● **EXERCISE BRIEF**: All records below are to be set down precisely as written, excluding pictures.

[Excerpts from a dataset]
• • •
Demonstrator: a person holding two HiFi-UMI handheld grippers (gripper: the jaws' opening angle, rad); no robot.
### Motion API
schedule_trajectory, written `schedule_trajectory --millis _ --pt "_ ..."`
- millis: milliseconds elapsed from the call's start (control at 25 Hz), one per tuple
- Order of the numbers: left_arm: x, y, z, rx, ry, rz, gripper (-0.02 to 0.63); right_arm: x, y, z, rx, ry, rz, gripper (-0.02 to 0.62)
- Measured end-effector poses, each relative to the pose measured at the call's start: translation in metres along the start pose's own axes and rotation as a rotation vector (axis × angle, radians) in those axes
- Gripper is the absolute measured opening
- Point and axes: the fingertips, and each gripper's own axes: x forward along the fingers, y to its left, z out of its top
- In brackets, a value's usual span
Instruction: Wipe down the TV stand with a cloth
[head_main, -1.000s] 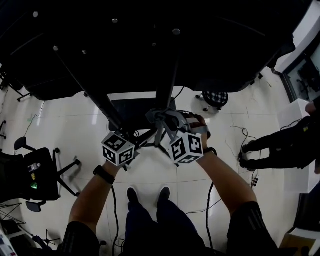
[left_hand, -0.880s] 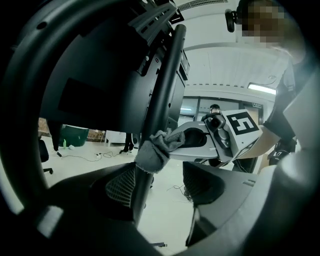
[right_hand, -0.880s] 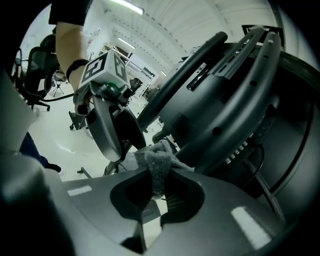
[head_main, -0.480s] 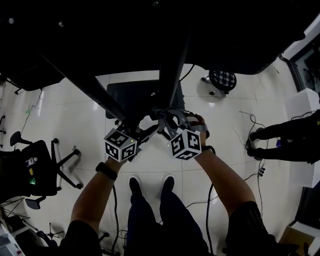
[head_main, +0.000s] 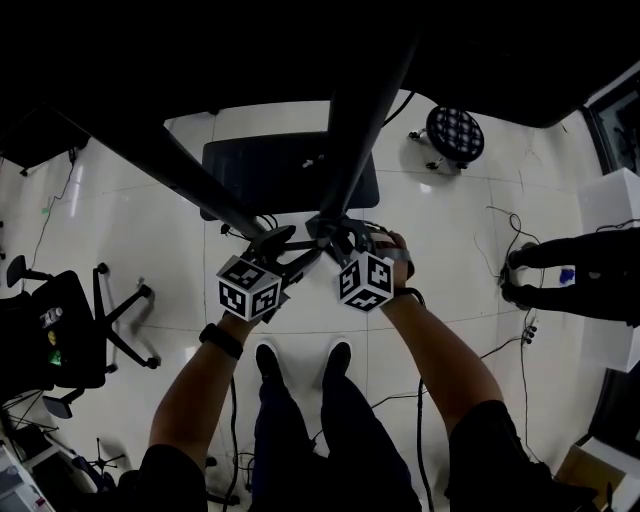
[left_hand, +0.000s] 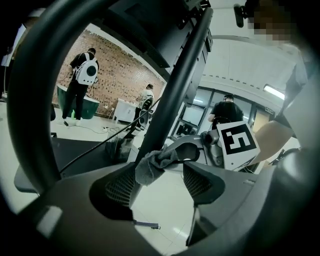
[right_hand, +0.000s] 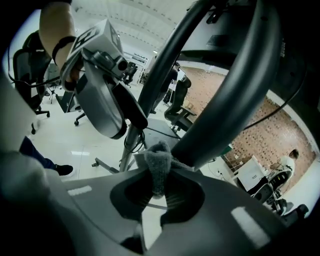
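The TV stand shows as black slanting struts (head_main: 355, 130) rising from a dark base plate (head_main: 290, 165) on the white floor. A grey cloth (head_main: 327, 231) is pinched in my right gripper (head_main: 335, 240) and pressed against the lower end of a strut. In the right gripper view the cloth (right_hand: 159, 164) sits between the shut jaws, against the thick strut (right_hand: 220, 110). My left gripper (head_main: 285, 248) is close beside it, open. In the left gripper view the strut (left_hand: 172, 95) runs down past its left jaw, and the cloth (left_hand: 150, 165) hangs just beyond the gap.
An office chair (head_main: 55, 335) stands at the left and a round stool (head_main: 455, 133) at the upper right. Another person's legs (head_main: 575, 270) and a white box (head_main: 615, 200) are at the right. Cables (head_main: 505, 345) trail over the floor by my shoes (head_main: 300, 358).
The head view has tilted, so the base plate and struts sit higher in the picture. Both grippers stay close together at the strut's lower end, the cloth still held against it.
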Motion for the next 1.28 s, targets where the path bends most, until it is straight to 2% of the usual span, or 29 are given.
schedule_trajectory --millis 440,680,840,960,1280 --pt "0.02 0.027 -0.057 -0.069 0.034 0.029 0.325 0.056 0.038 -0.056 0.009 0.092 0.058 0.021" --pt "0.017 0.025 -0.064 -0.068 0.059 0.026 0.325 0.051 0.045 -0.055 0.055 0.086 0.092 0.021" --pt "-0.004 0.005 -0.053 -0.074 0.04 0.033 0.325 0.006 0.053 -0.027 0.109 0.003 0.118 0.021" --pt "-0.029 -0.021 -0.034 -0.059 0.022 0.03 0.327 -0.042 0.043 0.006 0.113 -0.082 0.133 0.021" --pt "-0.111 -0.107 0.078 0.083 -0.126 0.052 0.327 -0.192 -0.007 0.115 0.177 -0.321 0.17 0.021"
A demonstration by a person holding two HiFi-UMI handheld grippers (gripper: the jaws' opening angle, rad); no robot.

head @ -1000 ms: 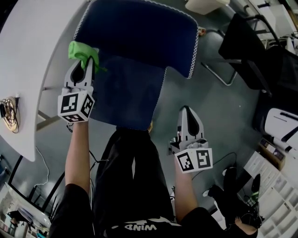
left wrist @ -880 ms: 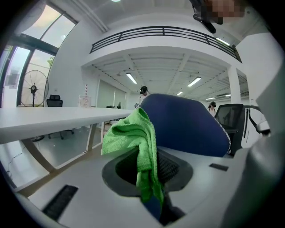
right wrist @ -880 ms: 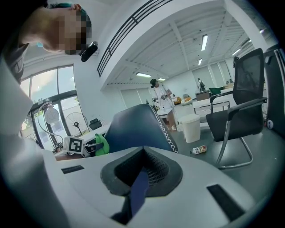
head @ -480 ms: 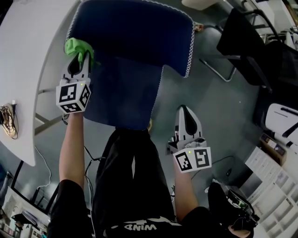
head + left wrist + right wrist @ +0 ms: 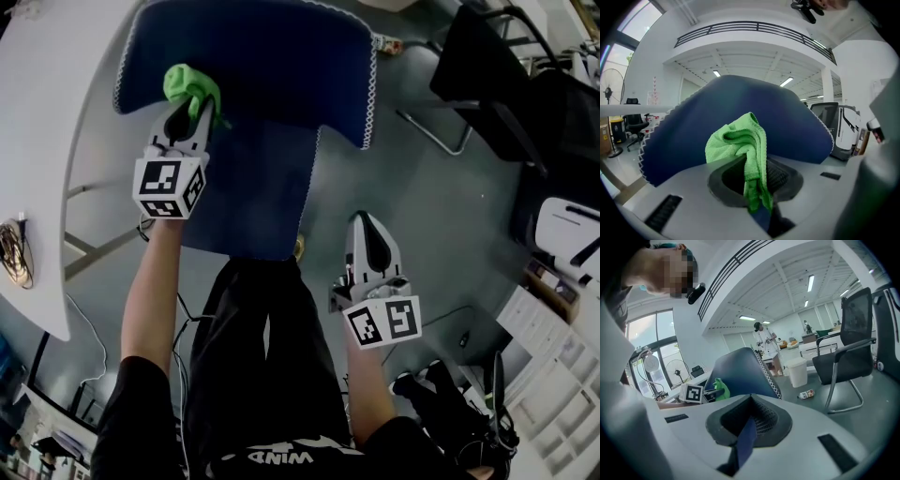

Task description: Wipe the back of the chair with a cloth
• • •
● **RESPONSE AREA**:
Demonstrator: a person holding two HiFi-UMI handheld grippers (gripper: the jaws' opening angle, rad); no robot.
### Motion API
schedule_trajectory, written `schedule_trajectory --millis _ --pt "_ ..."`
- millis: milliseconds elapsed from the call's start (control at 25 Hz), one per tuple
- Order of the numbers: left_arm: x, y, z, rx, ry, rz, gripper (-0.02 to 0.63); right_arm: x, y, z, rx, ry, rz, gripper (-0.02 to 0.62)
- Measured end-effector poses, each relative to the pose measured at the call's start: translation in metres along the start pose's own axes and rotation as a rotation vector (axis × angle, radians) in those axes
- Gripper is the absolute measured opening
- Point and axes: the fingertips, and each gripper's own axes: x forward along the fingers, y to its left, z out of its top
- In brackets, a value's usual span
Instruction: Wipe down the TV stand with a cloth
[head_main, -1.000s] 
[left_hand, -0.880s] 
[right_hand, -0.880s] 
[head_main, -0.480s] 
[head_main, +0.000s] 
[left_hand, +0.000s] 
[right_hand, +0.000s] 
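The TV stand shows as black slanting struts (head_main: 355, 130) rising from a dark base plate (head_main: 290, 165) on the white floor. A grey cloth (head_main: 327, 231) is pinched in my right gripper (head_main: 335, 240) and pressed against the lower end of a strut. In the right gripper view the cloth (right_hand: 159, 164) sits between the shut jaws, against the thick strut (right_hand: 220, 110). My left gripper (head_main: 285, 248) is close beside it, open. In the left gripper view the strut (left_hand: 172, 95) runs down past its left jaw, and the cloth (left_hand: 150, 165) hangs just beyond the gap.
An office chair (head_main: 55, 335) stands at the left and a round stool (head_main: 455, 133) at the upper right. Another person's legs (head_main: 575, 270) and a white box (head_main: 615, 200) are at the right. Cables (head_main: 505, 345) trail over the floor by my shoes (head_main: 300, 358).
The head view has tilted, so the base plate and struts sit higher in the picture. Both grippers stay close together at the strut's lower end, the cloth still held against it.
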Motion for the next 1.28 s, targets where the path bends most, until it is straight to 2% of the usual span, or 29 are given.
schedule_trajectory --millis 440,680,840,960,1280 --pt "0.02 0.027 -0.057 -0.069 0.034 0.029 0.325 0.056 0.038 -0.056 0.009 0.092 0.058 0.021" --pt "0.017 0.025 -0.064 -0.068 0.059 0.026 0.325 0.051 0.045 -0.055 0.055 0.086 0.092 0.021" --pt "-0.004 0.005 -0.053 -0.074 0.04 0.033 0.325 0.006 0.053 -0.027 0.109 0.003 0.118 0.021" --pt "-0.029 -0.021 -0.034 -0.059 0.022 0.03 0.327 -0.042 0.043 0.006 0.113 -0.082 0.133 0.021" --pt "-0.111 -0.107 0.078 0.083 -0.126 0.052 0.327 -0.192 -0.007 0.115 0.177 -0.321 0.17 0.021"
A demonstration by a person holding two HiFi-UMI handheld grippers (gripper: the jaws' opening angle, rad); no robot.

head @ -1000 ms: 
left wrist @ -880 ms: 
right wrist @ -880 ms: 
head @ -480 ms: 
head + left wrist + right wrist @ +0 ms: 

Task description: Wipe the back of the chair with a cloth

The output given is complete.